The subject is therefore not only:

“Which model to choose?”

But rather:

“How do we give the model the right context, at the right time, with the right level of security?”

The third question: what level of confidence?

Generative AI introduces a new reality in information systems: probability.

Classic software executes a deterministic rule.

An AI model produces a likely response, influenced by its training, prompt, context and parameters.

This does not mean that it is unusable in business.

But that means it has to be supervised.

What level of error is acceptable?

Which answer needs to be verified by a human?

What actions can be automated?

What decisions should remain under human control?

How to trace the answers?

How to audit sources?

How to prevent sensitive data from leaking?

How to deal with bias, hallucinations or non-compliant responses?

Trust cannot be decreed.

It is built through architecture, governance, testing, observability and safeguards.

A serious AI project is therefore not just about connecting a model to an interface.

It consists of creating a reliable system around the model.

The fourth question: what integration into the IS?

An AI prototype can be impressive in just a few days.

A reliable AI product requires real industrialization capacity.

This is often where many projects fail.

They work in the laboratory, but not in production.

They impress in demonstration, but do not integrate into real processes.

They respond well on a few examples, but become unstable on a large scale.

They appeal to innovation teams, but remain difficult to adopt by business lines.

To move from prototype to product, you have to deal with very concrete subjects:

identity, access rights, confidentiality, supervision, monitoring, cost management, response quality, performance, latency, security, compliance, lifecycle management of prompts, models and data.

In other words, AI must become a component of the information system.

Not an isolated experiment.

The real subject: building an AI value chain

A successful AI project rarely relies on just one element.

It is based on a complete chain:

Business use case → data → context → model → security → integration → user experience → value measurement.

The model is an important piece.

But it’s just one room.

Value comes when the whole works as a coherent system.

This is why the most mature organizations are not just wondering which model to use.

They are building a platform, a method and governance capable of replicating AI uses at scale.

They move from demonstrator logic to product logic.

From a logic of experimentation to a logic of industrialization.

From a logic of technological fascination to a logic of business impact.

The model is chosen at the end, not at the beginning

The choice of model should be a consequence of needs, not a starting hypothesis.

If the use case requires complex reasoning, the choice will be different.

If it requires low latency, the choice will be different.

If it processes sensitive data, the choice will be different.
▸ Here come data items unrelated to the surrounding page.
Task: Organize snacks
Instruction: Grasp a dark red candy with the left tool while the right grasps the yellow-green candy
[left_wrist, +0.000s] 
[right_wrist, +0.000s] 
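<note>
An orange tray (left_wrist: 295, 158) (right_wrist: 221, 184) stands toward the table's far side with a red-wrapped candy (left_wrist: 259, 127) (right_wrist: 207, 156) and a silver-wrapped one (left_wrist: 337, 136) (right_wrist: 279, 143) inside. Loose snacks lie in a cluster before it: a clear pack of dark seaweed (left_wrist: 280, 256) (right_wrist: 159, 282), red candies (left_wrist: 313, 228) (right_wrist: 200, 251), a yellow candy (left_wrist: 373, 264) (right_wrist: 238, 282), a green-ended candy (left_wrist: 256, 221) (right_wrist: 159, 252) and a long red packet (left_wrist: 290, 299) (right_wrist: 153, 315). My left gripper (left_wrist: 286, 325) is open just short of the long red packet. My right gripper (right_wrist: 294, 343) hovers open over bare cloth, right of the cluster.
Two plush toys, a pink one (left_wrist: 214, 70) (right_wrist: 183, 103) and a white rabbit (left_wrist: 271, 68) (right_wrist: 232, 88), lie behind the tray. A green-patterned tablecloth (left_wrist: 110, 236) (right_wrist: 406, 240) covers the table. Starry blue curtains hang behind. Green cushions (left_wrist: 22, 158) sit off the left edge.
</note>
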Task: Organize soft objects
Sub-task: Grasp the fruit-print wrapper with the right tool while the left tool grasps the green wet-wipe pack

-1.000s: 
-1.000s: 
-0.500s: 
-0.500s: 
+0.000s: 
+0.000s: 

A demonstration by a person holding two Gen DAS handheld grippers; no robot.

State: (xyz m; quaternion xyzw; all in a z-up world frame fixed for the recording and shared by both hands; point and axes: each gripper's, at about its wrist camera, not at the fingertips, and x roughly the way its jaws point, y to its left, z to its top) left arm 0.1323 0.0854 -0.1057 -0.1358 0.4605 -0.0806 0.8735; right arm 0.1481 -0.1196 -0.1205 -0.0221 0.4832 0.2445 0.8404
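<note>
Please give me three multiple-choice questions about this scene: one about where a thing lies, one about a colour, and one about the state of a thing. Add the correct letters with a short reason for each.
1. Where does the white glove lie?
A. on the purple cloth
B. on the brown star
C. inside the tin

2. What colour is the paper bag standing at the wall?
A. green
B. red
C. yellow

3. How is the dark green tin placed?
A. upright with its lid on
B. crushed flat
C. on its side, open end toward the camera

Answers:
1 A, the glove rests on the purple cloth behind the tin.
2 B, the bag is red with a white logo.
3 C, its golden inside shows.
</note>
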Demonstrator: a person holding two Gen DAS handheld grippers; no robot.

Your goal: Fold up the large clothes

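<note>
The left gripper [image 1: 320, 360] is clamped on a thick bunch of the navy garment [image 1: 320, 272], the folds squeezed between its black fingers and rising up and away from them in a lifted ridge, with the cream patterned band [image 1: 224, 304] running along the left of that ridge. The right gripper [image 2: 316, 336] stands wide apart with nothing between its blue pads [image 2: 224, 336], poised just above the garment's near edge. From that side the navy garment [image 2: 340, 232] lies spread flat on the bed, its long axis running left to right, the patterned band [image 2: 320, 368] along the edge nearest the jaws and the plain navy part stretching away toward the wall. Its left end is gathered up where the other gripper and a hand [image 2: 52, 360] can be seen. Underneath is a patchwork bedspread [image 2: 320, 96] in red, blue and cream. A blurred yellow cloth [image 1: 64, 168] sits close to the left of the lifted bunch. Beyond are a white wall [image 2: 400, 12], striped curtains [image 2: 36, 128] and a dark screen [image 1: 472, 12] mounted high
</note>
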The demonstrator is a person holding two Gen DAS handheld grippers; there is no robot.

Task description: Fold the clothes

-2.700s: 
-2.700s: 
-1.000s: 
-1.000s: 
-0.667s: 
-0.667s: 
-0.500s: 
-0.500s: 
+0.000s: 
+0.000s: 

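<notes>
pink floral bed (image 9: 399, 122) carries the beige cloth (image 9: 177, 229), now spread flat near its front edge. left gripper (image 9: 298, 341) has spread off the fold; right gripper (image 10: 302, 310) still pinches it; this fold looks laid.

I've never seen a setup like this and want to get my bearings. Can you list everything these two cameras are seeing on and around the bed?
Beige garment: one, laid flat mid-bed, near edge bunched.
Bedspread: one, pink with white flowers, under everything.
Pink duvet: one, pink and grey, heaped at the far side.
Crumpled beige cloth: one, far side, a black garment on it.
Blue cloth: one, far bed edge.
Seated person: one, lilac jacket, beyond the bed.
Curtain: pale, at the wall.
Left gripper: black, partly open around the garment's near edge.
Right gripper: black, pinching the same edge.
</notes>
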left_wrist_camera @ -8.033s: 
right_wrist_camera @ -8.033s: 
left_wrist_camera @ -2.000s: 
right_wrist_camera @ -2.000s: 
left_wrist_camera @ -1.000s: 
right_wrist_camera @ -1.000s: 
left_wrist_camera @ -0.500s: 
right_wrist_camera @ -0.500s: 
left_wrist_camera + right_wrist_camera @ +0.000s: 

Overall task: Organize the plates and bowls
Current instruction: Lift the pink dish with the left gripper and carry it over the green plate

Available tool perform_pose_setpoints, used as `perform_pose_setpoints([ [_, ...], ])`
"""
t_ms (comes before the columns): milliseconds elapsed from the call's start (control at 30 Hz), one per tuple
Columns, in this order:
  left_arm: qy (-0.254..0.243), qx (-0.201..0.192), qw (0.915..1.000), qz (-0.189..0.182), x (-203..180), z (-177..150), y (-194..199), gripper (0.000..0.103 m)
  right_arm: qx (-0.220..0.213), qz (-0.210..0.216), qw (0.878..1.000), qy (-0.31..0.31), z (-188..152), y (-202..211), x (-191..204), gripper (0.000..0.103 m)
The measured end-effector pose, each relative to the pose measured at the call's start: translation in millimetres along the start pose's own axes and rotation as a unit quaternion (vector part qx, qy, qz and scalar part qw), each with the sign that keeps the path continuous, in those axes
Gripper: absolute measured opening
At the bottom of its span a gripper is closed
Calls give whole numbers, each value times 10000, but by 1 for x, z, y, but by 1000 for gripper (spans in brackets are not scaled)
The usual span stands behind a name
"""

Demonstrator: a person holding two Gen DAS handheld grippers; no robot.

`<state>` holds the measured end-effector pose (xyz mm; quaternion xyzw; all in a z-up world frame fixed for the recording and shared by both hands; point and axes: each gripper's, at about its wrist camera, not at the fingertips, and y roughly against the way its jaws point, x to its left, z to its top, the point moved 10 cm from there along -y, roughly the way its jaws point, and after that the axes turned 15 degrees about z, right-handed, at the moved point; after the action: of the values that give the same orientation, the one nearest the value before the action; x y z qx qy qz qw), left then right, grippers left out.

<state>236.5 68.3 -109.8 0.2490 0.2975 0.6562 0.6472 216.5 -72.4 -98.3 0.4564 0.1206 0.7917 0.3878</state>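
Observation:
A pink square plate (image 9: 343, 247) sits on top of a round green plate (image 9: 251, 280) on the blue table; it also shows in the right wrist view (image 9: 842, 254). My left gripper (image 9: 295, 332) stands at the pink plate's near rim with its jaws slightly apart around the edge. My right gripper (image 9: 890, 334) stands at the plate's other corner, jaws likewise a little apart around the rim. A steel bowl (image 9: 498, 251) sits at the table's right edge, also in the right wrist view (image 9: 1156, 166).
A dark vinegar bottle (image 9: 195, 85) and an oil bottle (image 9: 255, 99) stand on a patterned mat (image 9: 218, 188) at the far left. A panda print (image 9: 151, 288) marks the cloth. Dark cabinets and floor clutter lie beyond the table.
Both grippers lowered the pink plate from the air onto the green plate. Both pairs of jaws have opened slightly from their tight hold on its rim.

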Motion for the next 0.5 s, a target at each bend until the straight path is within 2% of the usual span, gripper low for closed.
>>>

If it requires private deployment, the choice will be different.

If it must be highly specialized, the choice will be different.

If it has to optimize costs, the choice will be different.

The right model therefore depends on the context.

There is no absolute best model.

There is a model adapted to a use, a risk, a budget, an architecture and a business strategy.

Bottom line: don’t start with the model, start with the value

Starting an AI project by choosing a model is like starting a digital transformation project by choosing a technical framework.

It is sometimes necessary.

But that’s not where success lies.

The real question is not:

“What model are we going to use?”

The real question is:

“What capability do we want to create for the business?”

An ability to decide better.

To produce better.

To better serve customers.

To reduce complexity.

To accelerate the teams.

To make operations more reliable.

To transform the employee experience.

To create new services.

AI is not a model project.

It is a project of value, data, architecture, trust and adoption.

And this is precisely why the first question should never be:

“Which model to choose?”

But rather:

“What problem do we want to solve, with what level of confidence, and how will we move from experimentation to real impact?”